_Work instructions_
On the basis of the records below, report how many lines contain the word "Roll". Nothing else should be given.

_Data extract_
···
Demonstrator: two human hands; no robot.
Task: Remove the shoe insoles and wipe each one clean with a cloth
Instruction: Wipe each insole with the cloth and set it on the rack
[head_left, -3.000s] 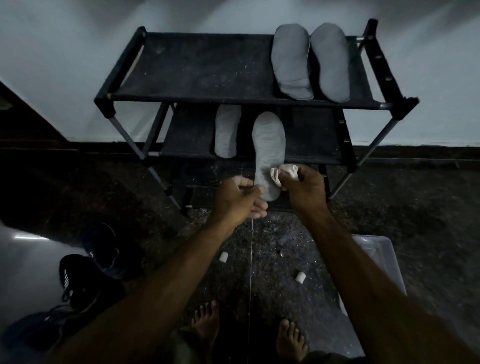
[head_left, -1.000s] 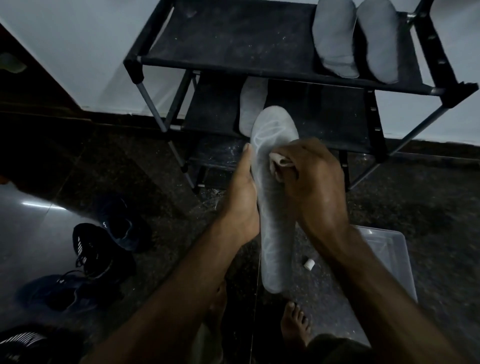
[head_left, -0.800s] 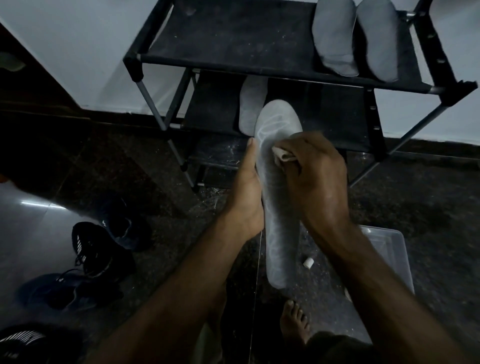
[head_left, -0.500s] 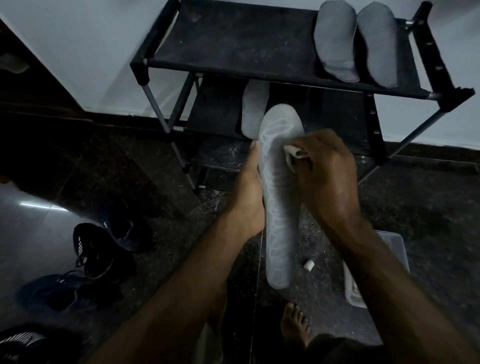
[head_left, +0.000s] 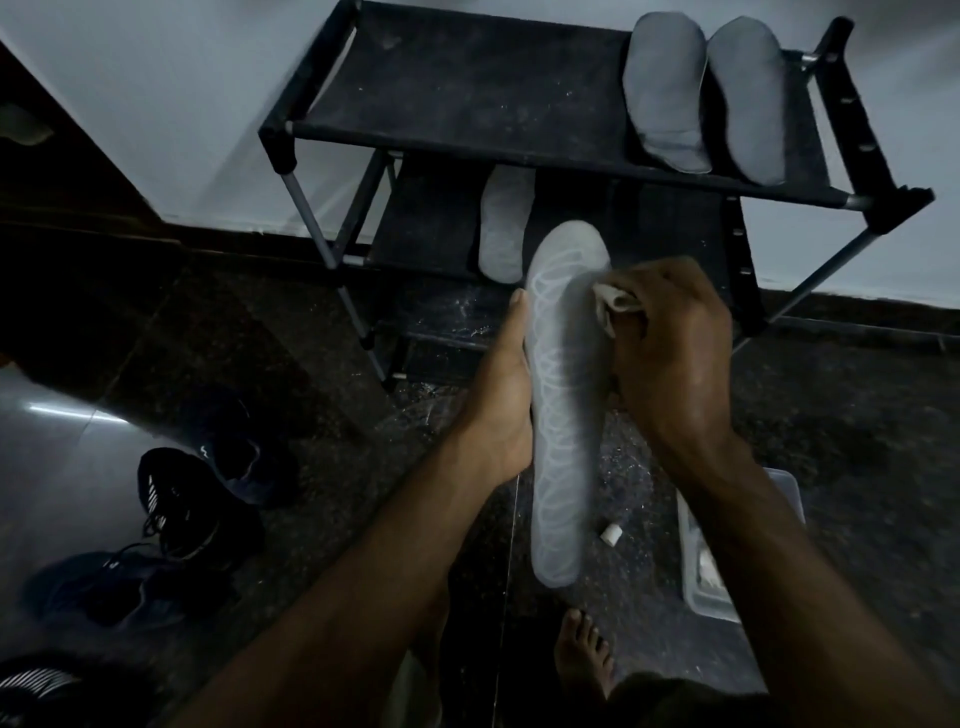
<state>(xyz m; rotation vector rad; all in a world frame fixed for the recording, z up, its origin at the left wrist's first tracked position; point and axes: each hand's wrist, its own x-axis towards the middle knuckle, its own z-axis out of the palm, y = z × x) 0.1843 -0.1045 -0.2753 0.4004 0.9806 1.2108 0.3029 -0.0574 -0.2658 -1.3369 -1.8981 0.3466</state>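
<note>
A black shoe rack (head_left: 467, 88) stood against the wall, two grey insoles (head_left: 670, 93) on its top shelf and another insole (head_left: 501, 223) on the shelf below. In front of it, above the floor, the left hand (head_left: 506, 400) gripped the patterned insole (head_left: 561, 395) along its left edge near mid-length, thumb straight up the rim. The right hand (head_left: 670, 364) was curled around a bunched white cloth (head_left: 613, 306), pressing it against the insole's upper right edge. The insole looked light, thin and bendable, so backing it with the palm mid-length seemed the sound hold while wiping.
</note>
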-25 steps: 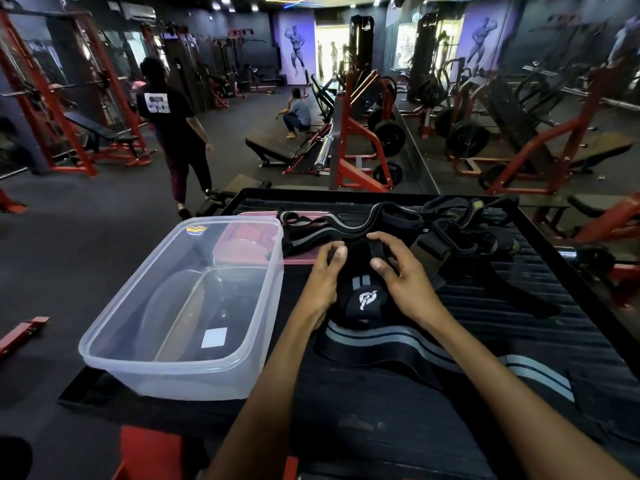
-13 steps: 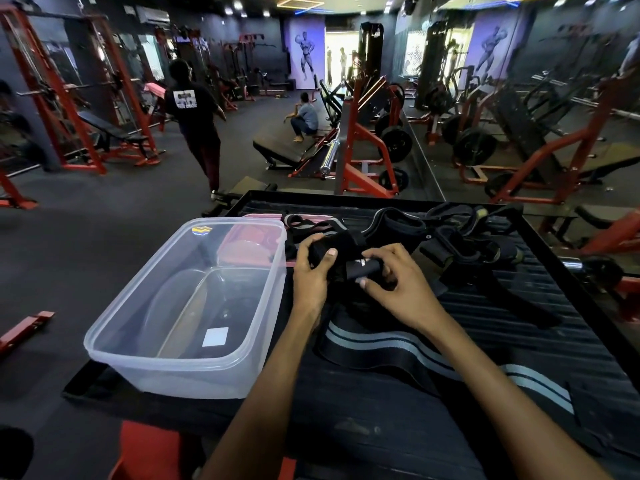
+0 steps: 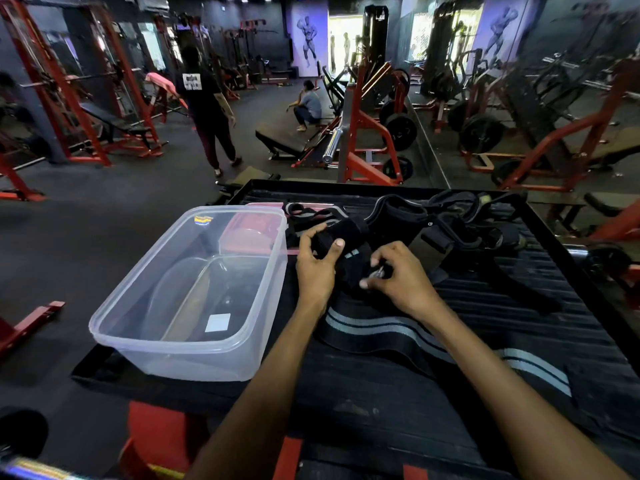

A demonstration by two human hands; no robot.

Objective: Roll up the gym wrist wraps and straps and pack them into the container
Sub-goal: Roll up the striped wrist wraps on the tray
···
_Finished task_
2